All I can offer is this - answer only what you are asked and only in the presence of an attorney and only with your attorney's advice.  If you are questioned, the possibility of yourself being charged because you are afraid of your ex could happen.  Be clear with your attorney that you fear for your own safety if you are questioned - that may change how, when and if you are questioned.  Be sure your attorney has the right background to handle this.

As for yourself, until it happens read through the toolbox here over and over so those tools become rote and routine.  Pamper yourself and treat yourself kindly.  Be proud of yourself for taking a huge risk and walking away.  That takes courage - real guts and smarts.  You are an incredibly strong person to have gotten to this point.

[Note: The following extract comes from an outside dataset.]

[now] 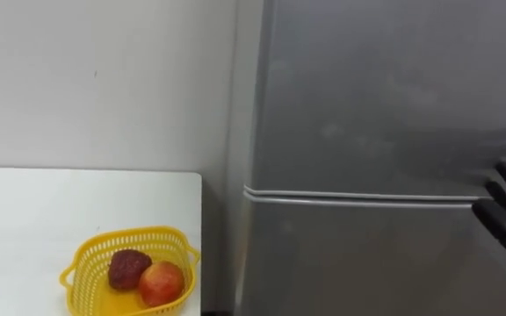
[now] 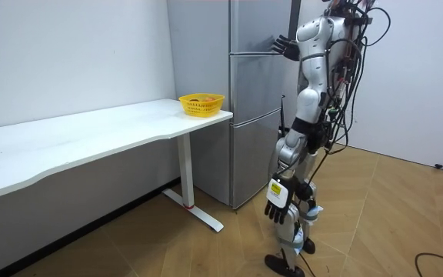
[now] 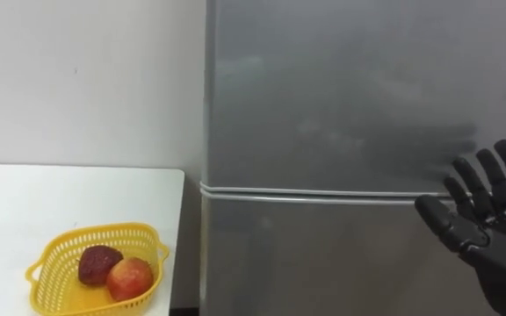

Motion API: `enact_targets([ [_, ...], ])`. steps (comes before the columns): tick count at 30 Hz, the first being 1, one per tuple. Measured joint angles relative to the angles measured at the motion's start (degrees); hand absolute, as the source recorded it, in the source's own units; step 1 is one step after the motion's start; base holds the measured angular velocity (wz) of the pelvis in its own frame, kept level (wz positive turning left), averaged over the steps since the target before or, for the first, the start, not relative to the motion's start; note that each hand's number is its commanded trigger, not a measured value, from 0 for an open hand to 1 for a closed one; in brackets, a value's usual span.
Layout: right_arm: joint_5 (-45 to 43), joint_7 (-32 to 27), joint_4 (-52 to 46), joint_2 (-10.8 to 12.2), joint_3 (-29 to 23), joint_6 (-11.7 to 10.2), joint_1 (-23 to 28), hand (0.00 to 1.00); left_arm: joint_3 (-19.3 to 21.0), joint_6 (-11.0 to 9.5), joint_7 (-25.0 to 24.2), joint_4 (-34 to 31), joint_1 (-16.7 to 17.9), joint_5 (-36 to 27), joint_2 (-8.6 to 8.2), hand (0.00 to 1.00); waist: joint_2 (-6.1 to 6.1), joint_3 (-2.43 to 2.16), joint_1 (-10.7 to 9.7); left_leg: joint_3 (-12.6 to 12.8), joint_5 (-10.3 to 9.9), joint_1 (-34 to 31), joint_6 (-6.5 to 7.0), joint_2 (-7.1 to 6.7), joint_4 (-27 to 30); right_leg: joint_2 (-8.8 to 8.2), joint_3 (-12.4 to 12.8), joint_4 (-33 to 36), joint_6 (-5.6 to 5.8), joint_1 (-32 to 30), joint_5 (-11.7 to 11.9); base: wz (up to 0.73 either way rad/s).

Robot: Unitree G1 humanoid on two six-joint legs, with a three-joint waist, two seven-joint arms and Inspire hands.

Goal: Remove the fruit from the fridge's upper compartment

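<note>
Right, barely started: the right hand (image 3: 495,233), fingers spread and empty, is up at the fridge's upper door (image 1: 385,88), which is shut with its contents hidden. The left hand (image 2: 277,206) hangs relaxed. Opening and fetching remain.

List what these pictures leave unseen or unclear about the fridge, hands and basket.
Fridge contents: both doors shut, every view.
Right hand, open: the left eye view's right edge cuts it; touching the door or not, unclear.
Basket: the lower edge cuts its front in the left eye view.
Fruit: too small in the room view.
Left hand: small, hanging at the robot's side, room view.
</note>
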Motion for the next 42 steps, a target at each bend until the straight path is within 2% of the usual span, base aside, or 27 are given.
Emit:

gfuertes - I remember reading some of your other experiences and I am in awe of your strength, courage and smarts.

stcroix1979

Thank you. This is extremely helpful info. I am grateful for your kindness and advice.

Poison Ivy

My then husband (now ex-h) and his late father possibly engaged in illegal activity (for example, tax fraud). I sometimes had the desire that they "get in trouble" for this. But because we were married for much of the time that the activity was occurring, it seemed most important that I protect myself from any liability or responsibility I might have, solely because of being married to a person possibly engaged in illegal activity. So I focused on separating our finances to the extent possible, documenting my transactions, following the law precisely, and eventually getting a divorce.

I agree with this comment: "All I can offer is this - answer only what you are asked and only in the presence of an attorney and only with your attorney's advice.  If you are questioned, the possibility of yourself being charged because you are afraid of your ex could happen.  Be clear with your attorney that you fear for your own safety if you are questioned - that may change how, when and if you are questioned.  Be sure your attorney has the right background to handle this."